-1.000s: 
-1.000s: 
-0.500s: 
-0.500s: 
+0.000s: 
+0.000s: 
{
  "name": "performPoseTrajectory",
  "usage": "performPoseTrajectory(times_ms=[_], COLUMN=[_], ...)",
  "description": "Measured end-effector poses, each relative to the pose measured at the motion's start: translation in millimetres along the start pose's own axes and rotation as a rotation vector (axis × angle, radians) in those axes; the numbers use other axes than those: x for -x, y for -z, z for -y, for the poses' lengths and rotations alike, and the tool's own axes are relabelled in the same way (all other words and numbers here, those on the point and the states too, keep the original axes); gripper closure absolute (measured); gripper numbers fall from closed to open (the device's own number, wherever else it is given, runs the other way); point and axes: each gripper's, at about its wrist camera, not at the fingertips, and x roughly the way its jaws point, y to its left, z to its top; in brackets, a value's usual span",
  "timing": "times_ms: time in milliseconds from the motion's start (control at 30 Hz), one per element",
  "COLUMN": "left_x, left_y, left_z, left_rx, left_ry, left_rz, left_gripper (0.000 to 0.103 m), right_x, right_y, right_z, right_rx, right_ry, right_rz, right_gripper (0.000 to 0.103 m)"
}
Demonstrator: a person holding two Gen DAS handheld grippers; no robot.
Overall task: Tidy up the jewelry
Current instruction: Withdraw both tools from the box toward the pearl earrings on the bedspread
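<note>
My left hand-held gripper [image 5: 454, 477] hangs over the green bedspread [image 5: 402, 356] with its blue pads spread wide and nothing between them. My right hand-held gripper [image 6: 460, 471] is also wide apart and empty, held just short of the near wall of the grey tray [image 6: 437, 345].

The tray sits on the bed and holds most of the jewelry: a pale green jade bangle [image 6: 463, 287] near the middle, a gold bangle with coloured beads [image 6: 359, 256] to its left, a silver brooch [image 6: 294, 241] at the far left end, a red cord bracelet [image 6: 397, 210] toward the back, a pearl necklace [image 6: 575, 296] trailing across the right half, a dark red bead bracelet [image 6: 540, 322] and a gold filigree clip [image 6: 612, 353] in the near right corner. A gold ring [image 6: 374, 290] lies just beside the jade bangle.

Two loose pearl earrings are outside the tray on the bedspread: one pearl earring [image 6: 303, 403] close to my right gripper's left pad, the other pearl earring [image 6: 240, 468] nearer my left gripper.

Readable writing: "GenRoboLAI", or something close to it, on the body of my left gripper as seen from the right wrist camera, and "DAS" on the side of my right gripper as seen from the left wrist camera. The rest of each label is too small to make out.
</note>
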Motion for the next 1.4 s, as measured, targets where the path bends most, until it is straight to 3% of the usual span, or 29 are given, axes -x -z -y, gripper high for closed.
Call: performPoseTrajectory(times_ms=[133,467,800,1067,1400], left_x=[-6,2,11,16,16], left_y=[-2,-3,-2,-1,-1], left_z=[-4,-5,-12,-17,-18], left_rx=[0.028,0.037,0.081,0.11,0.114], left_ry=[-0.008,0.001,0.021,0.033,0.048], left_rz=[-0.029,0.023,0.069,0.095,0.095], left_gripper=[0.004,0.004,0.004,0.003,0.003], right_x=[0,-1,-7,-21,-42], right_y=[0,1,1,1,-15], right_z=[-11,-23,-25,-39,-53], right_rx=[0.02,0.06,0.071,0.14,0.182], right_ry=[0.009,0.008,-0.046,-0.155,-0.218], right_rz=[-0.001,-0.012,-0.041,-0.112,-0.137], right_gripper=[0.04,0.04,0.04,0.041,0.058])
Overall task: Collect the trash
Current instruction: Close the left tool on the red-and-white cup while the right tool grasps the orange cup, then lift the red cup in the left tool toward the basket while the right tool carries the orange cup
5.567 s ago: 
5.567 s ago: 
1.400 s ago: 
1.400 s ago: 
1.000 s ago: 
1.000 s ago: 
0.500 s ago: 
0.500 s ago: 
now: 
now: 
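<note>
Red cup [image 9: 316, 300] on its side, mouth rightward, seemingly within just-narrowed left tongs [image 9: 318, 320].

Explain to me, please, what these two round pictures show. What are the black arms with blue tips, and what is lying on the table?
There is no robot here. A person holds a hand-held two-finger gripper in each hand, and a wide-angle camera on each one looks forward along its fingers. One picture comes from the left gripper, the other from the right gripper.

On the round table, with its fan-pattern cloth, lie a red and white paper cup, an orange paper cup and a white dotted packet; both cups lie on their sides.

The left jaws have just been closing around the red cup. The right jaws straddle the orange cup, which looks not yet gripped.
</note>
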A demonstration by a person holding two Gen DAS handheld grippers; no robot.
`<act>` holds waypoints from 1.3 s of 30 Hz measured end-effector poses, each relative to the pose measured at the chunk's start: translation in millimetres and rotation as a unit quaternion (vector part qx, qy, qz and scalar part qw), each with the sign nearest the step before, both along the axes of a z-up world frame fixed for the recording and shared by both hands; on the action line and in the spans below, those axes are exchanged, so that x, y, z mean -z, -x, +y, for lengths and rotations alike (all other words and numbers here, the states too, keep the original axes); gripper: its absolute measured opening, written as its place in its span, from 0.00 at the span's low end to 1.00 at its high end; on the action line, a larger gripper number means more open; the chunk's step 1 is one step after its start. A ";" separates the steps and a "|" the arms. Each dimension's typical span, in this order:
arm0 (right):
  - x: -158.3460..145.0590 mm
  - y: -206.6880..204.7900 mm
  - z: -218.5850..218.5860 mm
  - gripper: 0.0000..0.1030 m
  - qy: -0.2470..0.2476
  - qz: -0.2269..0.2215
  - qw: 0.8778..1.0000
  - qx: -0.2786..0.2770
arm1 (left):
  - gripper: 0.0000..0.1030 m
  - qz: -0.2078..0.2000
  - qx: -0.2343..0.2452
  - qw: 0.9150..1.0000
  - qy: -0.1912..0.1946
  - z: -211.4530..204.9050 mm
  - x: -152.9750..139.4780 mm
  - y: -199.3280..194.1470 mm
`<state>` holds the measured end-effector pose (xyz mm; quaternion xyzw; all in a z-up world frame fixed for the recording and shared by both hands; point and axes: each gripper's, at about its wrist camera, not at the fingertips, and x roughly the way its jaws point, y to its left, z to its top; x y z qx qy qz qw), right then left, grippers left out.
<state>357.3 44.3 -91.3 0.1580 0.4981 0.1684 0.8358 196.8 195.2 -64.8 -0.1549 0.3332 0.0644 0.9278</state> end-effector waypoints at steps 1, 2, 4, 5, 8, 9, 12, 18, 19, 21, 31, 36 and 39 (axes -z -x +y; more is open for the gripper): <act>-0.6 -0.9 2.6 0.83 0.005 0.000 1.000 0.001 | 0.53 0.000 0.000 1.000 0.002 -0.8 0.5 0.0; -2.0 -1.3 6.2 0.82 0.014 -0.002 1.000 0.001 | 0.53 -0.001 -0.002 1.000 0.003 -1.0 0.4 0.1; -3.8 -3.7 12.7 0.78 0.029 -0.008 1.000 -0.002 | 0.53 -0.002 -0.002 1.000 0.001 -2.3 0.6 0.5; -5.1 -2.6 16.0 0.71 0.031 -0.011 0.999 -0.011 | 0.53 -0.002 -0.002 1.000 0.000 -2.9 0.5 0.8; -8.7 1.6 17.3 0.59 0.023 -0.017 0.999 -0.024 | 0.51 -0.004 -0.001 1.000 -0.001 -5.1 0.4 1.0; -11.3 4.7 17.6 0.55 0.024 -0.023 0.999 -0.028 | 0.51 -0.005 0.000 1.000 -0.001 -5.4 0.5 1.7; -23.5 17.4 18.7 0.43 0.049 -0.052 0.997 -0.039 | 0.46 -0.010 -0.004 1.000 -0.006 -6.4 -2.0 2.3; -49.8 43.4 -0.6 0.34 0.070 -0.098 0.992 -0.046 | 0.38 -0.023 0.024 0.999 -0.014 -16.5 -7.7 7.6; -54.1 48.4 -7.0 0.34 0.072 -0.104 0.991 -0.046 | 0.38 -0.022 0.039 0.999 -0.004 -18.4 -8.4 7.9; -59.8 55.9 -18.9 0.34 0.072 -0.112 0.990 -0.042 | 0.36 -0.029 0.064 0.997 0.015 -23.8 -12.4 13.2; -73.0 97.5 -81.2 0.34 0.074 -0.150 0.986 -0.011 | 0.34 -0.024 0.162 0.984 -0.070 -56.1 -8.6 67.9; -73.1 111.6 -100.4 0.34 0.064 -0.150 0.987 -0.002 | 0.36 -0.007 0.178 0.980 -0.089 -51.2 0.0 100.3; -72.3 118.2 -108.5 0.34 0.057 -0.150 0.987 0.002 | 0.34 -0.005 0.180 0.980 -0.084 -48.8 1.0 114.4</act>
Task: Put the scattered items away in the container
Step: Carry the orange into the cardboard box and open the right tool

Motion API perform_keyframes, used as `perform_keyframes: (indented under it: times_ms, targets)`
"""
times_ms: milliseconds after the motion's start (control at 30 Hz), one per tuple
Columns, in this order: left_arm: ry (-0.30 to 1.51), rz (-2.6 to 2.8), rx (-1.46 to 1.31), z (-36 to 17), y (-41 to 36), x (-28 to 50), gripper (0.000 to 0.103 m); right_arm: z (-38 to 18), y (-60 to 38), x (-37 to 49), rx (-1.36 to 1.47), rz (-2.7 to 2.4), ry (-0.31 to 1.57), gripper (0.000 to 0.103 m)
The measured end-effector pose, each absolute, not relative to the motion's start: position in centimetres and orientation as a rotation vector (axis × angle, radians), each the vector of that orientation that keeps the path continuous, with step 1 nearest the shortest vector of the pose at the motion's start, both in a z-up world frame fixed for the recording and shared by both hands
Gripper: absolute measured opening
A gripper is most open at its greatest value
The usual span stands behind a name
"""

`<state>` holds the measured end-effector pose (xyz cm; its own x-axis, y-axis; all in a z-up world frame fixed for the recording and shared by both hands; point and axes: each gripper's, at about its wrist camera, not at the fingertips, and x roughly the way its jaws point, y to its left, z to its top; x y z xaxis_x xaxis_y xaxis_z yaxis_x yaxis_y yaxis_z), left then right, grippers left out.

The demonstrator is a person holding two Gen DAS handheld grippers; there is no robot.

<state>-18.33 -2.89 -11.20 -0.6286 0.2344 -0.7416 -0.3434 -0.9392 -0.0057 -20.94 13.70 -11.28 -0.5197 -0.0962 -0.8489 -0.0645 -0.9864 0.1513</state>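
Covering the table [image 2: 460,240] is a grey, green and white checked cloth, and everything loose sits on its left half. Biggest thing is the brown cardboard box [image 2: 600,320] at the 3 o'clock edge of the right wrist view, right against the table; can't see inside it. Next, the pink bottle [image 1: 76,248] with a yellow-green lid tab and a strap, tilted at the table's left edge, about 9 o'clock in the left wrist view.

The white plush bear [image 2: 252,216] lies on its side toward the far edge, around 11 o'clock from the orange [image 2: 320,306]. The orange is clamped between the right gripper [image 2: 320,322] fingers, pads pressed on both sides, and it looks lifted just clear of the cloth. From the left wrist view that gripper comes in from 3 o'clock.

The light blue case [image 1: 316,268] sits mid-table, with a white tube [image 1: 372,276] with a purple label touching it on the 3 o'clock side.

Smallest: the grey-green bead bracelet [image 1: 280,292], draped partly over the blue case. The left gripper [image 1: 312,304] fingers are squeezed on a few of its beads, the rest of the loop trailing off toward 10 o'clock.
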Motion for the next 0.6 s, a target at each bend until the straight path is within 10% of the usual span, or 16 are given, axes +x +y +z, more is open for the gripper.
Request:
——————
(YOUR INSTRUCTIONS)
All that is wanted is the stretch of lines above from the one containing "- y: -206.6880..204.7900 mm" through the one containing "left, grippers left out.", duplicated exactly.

(EXERCISE ANSWER)
  - y: -206.6880..204.7900 mm
  - z: -218.5850..218.5860 mm
  - gripper: 0.0000..0.1030 m
  - qy: -0.2470..0.2476
  - qz: -0.2269..0.2215
  - qw: 0.8778..1.0000
  - qx: -0.2786..0.2770
arm1 (left):
  - gripper: 0.0000..0.1030 m
  - qz: -0.2078..0.2000
  - qx: -0.2343..0.2452
  - qw: 0.9150..1.0000
  - qy: -0.1912..0.1946
  - z: -211.4530..204.9050 mm
  - x: -152.9750..139.4780 mm
  - y: -199.3280..194.1470 mm
`<state>` holds the measured end-effector pose (xyz mm; quaternion xyzw; all in a z-up world frame fixed for the recording and shared by both hands; point and axes: each gripper's, at about its wrist camera, not at the fingertips, and x roughly the way its jaws point, y to its left, z to its top; x y z qx qy qz qw), right then left, grippers left out.

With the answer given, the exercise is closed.